PARTISTE A BUENOS AIRES LLEVANDO COPIAS DE LA CINTA…

En mi casa acordamos que te llevarías un par de copias con las últimas palabras del Presidente Allende. Días más tarde, con ellas ocultas en tu cuerpo, cruzaste los controles policiales del aeropuerto y te fuiste a Buenos Aires. Desde allí mantuviste contacto con nosotros y me mandaste tu dirección. Así, cuando meses después viajé yo también a Buenos Aires, fui a verte en un apartamento de la calle Malabia, donde vivías con otra periodista chilena amiga: Patricia Asquenazi. Allí me contaste cómo escondiste las cintas y a quien le habías dado copias. Una la habías entregado, según tú, al general Carlos Prats, que vivía casi enfrente tuyo, en la misma calle Malabia y me pusiste en contacto con él.
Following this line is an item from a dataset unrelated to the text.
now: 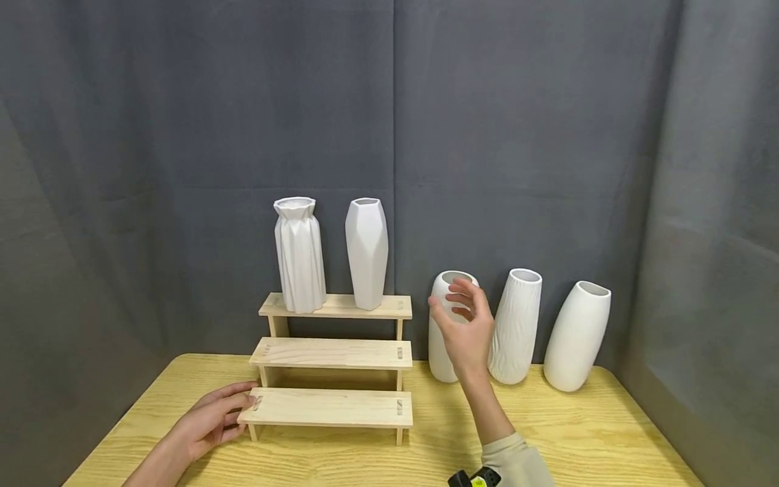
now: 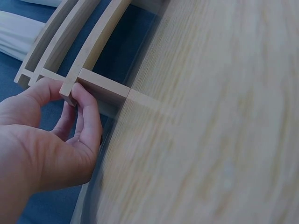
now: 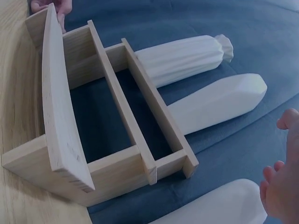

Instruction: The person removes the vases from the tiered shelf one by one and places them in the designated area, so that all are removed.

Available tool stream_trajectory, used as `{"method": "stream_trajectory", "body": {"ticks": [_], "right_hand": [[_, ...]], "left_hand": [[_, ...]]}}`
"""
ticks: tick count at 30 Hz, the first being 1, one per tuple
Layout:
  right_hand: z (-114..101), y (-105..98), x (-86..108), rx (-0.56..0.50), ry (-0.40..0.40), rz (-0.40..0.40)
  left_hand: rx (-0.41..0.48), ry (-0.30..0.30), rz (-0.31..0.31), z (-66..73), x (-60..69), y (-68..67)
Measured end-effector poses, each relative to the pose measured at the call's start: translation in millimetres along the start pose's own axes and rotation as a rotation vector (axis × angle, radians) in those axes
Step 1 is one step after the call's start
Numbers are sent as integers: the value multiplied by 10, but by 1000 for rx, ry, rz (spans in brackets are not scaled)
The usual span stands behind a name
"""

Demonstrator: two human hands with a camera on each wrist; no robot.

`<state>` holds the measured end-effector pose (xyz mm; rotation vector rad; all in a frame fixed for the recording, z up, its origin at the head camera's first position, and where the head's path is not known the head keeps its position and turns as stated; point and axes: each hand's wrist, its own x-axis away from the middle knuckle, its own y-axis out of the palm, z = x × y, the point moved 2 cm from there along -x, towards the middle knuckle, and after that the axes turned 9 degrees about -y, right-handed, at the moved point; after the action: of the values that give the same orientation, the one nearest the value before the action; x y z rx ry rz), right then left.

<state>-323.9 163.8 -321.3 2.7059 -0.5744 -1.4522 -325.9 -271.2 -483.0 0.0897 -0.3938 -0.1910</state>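
My left hand pinches the left end of the lowest step of a three-tier wooden display stand; thumb and forefinger sit on that step's end in the left wrist view. On the top step stand a pleated white vase with a flared rim and a faceted white vase. My right hand is raised in front of a smooth rounded white vase, thumb and fingers spread apart in a curve with nothing between them. In the right wrist view it appears apart from that vase.
To the right of the rounded vase, a textured tapering white vase and a slant-mouthed white vase stand on the wooden table. A grey curtain hangs behind and along both sides.
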Motion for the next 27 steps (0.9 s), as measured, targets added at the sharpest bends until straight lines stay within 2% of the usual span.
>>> {"method": "stream_trajectory", "body": {"ticks": [8, 18, 27], "right_hand": [[-107, 64, -28, -2, -52, -28], [-198, 113, -3, -54, 6, -118], [-280, 145, 10, -62, -23, -148]], "left_hand": [[19, 6, 9, 28, 31, -11], [8, 15, 6, 21, 20, -8], [5, 15, 22, 6, 9, 17]]}}
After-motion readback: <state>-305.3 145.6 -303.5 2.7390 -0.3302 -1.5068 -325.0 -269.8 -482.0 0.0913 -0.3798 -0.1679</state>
Así pues, me contó sus proyectos e impresiones sobre lo que estaba ocurriendo en Chile y hasta hicimos un viaje en «Subte», donde me mostró a los agentes de Pinochet que lo seguían a todas partes, mezclándose con la gente. Él los encontraba tan torpes, que se olían a la distancia.

La última vez que te ví en la capital argentina, fue para despedirnos pues yo regresaba a Santiago. Aquella vez te llevé una rosa roja, artesanal, que había hecho una amiga «para la tumba del Chicho». Nos abrazamos una vez más y me juraste que, juntos, íbamos a llevar esa flor a la tumba de Salvador Allende, cuando volviese la democracia y la tumba pudiese llevar una lápida con el nombre del Presidente.
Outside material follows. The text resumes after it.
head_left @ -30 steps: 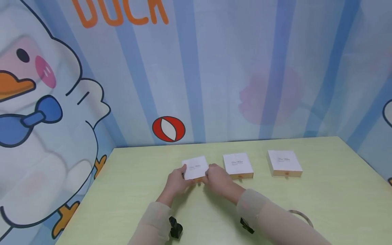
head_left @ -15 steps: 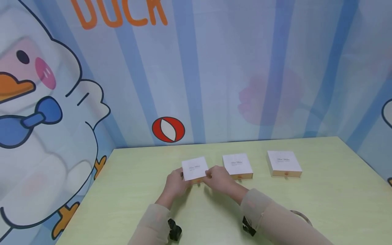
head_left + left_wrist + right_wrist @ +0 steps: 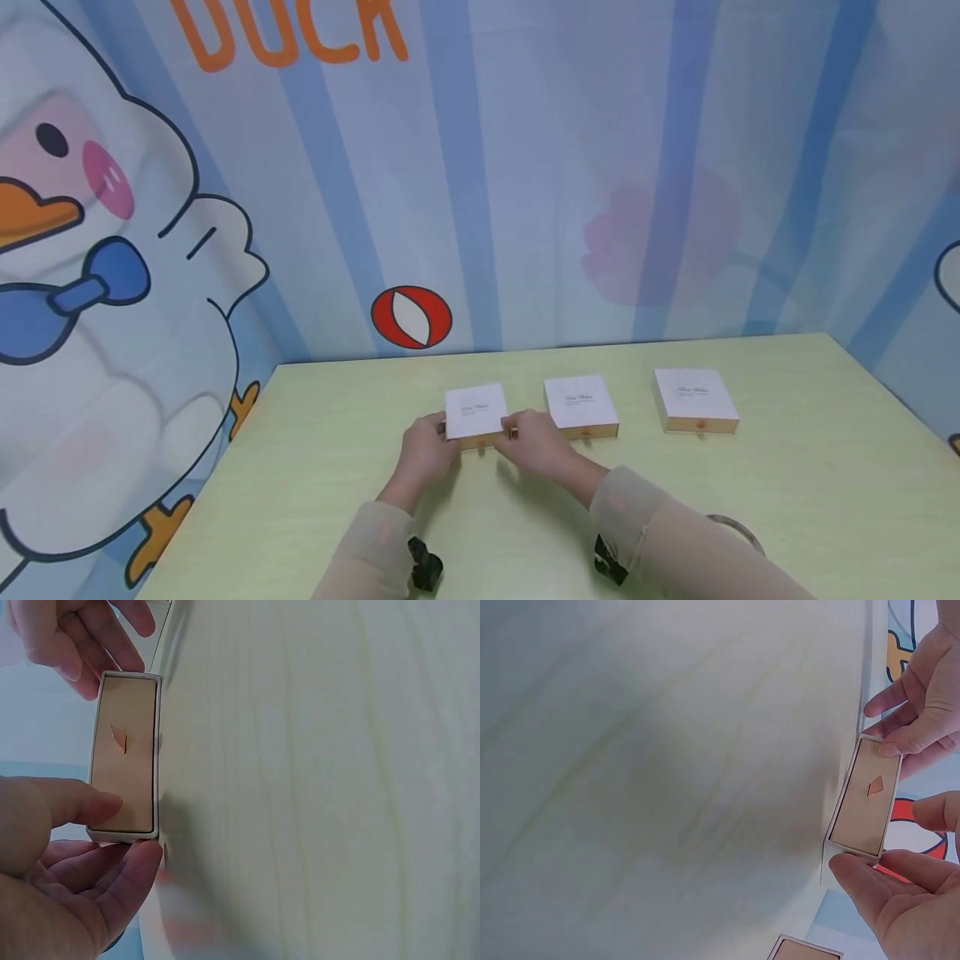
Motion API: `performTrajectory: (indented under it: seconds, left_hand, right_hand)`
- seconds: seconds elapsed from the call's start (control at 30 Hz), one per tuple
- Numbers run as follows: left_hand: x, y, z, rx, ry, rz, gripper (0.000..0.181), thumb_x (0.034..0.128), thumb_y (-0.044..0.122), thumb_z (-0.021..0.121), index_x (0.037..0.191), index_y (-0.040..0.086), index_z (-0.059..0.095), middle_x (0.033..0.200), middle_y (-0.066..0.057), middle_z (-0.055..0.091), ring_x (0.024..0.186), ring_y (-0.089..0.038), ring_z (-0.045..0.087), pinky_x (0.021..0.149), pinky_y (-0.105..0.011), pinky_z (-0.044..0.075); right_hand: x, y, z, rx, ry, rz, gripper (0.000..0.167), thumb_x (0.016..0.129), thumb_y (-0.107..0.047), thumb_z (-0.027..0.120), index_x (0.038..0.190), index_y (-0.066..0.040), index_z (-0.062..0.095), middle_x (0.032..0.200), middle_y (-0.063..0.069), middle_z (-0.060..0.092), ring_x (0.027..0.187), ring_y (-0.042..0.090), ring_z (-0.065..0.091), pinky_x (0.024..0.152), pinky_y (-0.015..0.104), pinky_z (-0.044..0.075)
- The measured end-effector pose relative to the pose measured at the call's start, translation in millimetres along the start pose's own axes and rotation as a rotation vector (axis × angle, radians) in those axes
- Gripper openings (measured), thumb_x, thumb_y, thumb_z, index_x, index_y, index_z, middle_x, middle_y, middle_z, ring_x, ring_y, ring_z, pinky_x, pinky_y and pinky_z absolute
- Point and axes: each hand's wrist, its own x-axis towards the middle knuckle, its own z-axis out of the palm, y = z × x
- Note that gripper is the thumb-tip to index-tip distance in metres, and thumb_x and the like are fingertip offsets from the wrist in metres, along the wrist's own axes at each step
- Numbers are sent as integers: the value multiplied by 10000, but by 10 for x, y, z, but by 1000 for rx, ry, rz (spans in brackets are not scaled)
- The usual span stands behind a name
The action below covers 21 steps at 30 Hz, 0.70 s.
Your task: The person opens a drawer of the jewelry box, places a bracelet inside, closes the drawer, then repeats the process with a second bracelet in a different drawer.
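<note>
A small white drawer box (image 3: 474,410) with printed lettering on top sits leftmost in a row on the table. Its tan drawer front (image 3: 135,772) is pushed in, and an orange pull tab (image 3: 876,786) sticks out of it. My left hand (image 3: 424,454) holds the box's left end, thumb on the drawer front and fingers along the side. At the other end, my right hand (image 3: 538,447) touches the side with its fingertips. Its thumb stands off the box in the right wrist view. To the right stands a matching middle box (image 3: 581,402).
Another matching box (image 3: 696,396) stands farther right, with a gap between it and the middle one. Part of a grey ring-shaped item (image 3: 738,529) shows beside the right sleeve. The pale table (image 3: 337,417) ends at a printed duck backdrop (image 3: 540,167).
The leftmost box has turned slightly and now lies squarer to the row. Both hands have shifted a little with it, and the right hand's grip has loosened.
</note>
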Motion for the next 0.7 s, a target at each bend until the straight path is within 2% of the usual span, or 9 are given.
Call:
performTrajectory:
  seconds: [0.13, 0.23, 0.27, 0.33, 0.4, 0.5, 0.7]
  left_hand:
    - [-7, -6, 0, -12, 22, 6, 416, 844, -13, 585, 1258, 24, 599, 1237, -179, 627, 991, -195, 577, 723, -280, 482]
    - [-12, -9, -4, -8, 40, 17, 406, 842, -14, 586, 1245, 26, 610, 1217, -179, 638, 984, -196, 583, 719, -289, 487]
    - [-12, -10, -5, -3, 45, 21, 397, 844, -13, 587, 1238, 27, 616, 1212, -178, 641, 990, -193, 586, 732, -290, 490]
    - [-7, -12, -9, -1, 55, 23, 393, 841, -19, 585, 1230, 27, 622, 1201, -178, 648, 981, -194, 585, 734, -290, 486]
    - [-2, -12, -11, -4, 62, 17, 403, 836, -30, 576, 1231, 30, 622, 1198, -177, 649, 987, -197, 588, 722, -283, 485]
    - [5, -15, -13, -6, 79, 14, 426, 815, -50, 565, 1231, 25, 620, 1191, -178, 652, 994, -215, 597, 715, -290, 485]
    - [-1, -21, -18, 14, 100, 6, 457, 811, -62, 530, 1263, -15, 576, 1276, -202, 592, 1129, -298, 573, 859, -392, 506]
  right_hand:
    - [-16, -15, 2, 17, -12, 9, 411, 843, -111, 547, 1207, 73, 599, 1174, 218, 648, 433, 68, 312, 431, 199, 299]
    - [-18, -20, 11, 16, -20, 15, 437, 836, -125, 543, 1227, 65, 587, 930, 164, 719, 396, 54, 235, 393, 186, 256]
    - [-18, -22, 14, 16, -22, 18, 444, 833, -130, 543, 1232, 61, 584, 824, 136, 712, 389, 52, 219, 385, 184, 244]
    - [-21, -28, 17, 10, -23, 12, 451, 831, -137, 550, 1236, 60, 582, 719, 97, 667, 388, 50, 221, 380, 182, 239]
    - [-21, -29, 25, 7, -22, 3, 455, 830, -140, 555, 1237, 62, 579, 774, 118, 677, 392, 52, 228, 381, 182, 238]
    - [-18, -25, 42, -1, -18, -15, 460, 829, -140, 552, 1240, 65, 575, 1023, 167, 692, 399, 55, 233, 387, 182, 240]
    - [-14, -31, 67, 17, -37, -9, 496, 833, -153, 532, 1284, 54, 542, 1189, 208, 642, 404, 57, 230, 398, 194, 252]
Hoy me dicen que no quieres hablar conmigo, ni quieres referirte a aquellos días tan dolorosos. Lo respeto. Alguna razón tendrás. Pero, al menos, di la verdad. Cuéntales a los periodistas que te interrogan que es cierto lo que cuento y no dejes que otros me arrebaten el mérito y me acusen de «megalómano». Si hasta dicen que nunca resulté herido y que sólo recibí un arañazo. Arañazo que me dejó restos de bala en el cuerpo y que hoy se alojan entre mis riñones y la columna vertebral, porque se han desplazado y un día puede que me dejen inválido. O no. Quien sabe. Sólo que si a uno lo abandonan las personas a las que apreció, ya nada tiene sentido y comienza a sentir que la sangre derramada, la de todos, la del Presidente y la de los miles de desaparecidos, no tuvo razón de ser.

Un abrazo solidario.

rubenadrianvalenzuela@yahoo.es

POSDATA ESCRITA EN NOVIEMBRE EN BARCELONA:

Me dicen que ahora trabajas (nunca te ha faltado trabajo en condiciones muy ventajosas, porque como diría mi fallecido amigo Lucho Fuenzalida, estabas en la lista de los «pierdeteuna») en el Ministerio Secretaría General de Gobierno, donde cada vez que te he llamado por teléfono, me dicen que no estás. Unos de estos días voy a viajar a Chile. Y tras visitar a mi madre, que está muy mayor y enfermita, voy a ir a buscarte. No para saludarte ni exigirte que digas la verdad. Eso ya sé que no forma parte de tus códigos. Voy a ir a exigirte que me entregues la rosa artesanal que hizo nuestra amiga argentina para la tumba del Chicho y cuando la tenga en mis manos, cumpliré esa promesa largamente postergada.